Outrage for Dummies
A review of The Triumph of Technique: the Industrialization of Agriculture and the Destruction of Rural America, by Robert Wolf
Robert Wolf has written a punchy, passionate, and philosophical book about the demise of farming and rural life that will put the hand wringers to shame and may just wake a few complacent types from their slumber.
Wolf is a peripatetic chronicler of the American soul; a renaissance man who paints and writes and philosophizes in the tradition of Plato and Bronson Alcott. He has traveled the country on freight trains, written books on Jazz, edited and published writings by homeless people and Midwestern farmers, and written a half dozen plays. He was once a columnist for the Chicago tribune and is now living in Iowa and married to one of the great folk singers of this country, Bonnie Koloc.
Wolf brings all this and more to his short treatise on agriculture, filling it with the kind of intelligent, well crafted fury that used to characterize an informed, independent minded and engaged American public. The book weaves together in an irregular but ultimately satisfying fashion three main threads or themes.
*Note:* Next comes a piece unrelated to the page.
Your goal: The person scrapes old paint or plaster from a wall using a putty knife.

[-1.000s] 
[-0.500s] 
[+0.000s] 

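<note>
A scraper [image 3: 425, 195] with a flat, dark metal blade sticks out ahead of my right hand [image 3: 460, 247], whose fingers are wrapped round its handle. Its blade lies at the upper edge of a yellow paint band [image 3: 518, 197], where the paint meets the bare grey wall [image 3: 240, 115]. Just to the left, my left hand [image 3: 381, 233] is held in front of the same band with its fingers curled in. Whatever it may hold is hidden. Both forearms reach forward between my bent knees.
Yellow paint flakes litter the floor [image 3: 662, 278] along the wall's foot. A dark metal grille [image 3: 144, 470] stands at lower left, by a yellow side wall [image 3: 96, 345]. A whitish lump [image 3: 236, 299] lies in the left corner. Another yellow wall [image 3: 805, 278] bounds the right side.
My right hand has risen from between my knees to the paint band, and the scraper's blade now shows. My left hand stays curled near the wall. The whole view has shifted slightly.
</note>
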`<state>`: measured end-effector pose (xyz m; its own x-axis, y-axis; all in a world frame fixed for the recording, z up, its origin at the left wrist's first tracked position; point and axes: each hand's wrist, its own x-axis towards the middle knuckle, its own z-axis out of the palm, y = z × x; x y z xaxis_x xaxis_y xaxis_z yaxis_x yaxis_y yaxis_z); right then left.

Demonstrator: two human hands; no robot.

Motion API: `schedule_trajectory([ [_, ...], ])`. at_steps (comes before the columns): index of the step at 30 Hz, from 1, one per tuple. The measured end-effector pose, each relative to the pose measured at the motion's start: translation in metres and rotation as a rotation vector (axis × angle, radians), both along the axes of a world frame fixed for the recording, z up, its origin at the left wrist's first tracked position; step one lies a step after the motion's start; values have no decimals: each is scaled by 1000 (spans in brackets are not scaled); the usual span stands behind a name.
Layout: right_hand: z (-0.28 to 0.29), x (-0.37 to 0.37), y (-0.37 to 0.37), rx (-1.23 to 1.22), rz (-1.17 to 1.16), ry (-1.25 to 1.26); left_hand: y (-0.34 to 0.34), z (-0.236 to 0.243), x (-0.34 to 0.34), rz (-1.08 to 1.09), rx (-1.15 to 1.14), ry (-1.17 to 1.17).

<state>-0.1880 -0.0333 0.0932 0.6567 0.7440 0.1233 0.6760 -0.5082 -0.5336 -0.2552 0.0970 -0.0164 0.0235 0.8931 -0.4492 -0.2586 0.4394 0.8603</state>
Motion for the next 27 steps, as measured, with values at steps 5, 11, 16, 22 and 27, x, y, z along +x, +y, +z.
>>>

On the one hand, the book is a very personal account of Wolf¹s confrontation with the shadow side of modern agriculture, when he and his wife moved to a pristine spot in the driftless region of the northeast Iowa countryside, only to confront the reality of huge corporate hog factory being put in down the road. Wolf became party to the legal battle with the farmer responsible and so learned over the years the nitty, gritty, ins and outs of how Iowa politicians and farm groups worked to make this spoiling of the Iowa countryside legal, in the name of keeping Iowa the nation¹s #1 hog producing state. This is the most strident part of the book, but also the most personal and human, providing a wonderful counter point to the more historical and philosophical themes in the book.
The second thread is indeed historical and fascinating history at that. Starting with Jefferson and Hamilton, Wolf chronicles the ongoing tension over the decades between America¹s agrarian origins and ideals and its growing urban, industrial realities. Arriving at the 1950’s, for example, Wolf shows how the steady and dramatic decline of farmers was in large part the result of carefully planned economic policies, which had the intent to drive farmers into urban areas where they could become a source of cheap labor for America¹s factories. The historical context Wolf provides puts the plight of the American farmer today in a very different light, a light that forces one to step back and reflect more deeply on a historical trajectory that neither popular uprisings nor enlightened farm programs nor niche markets have yet been able to change.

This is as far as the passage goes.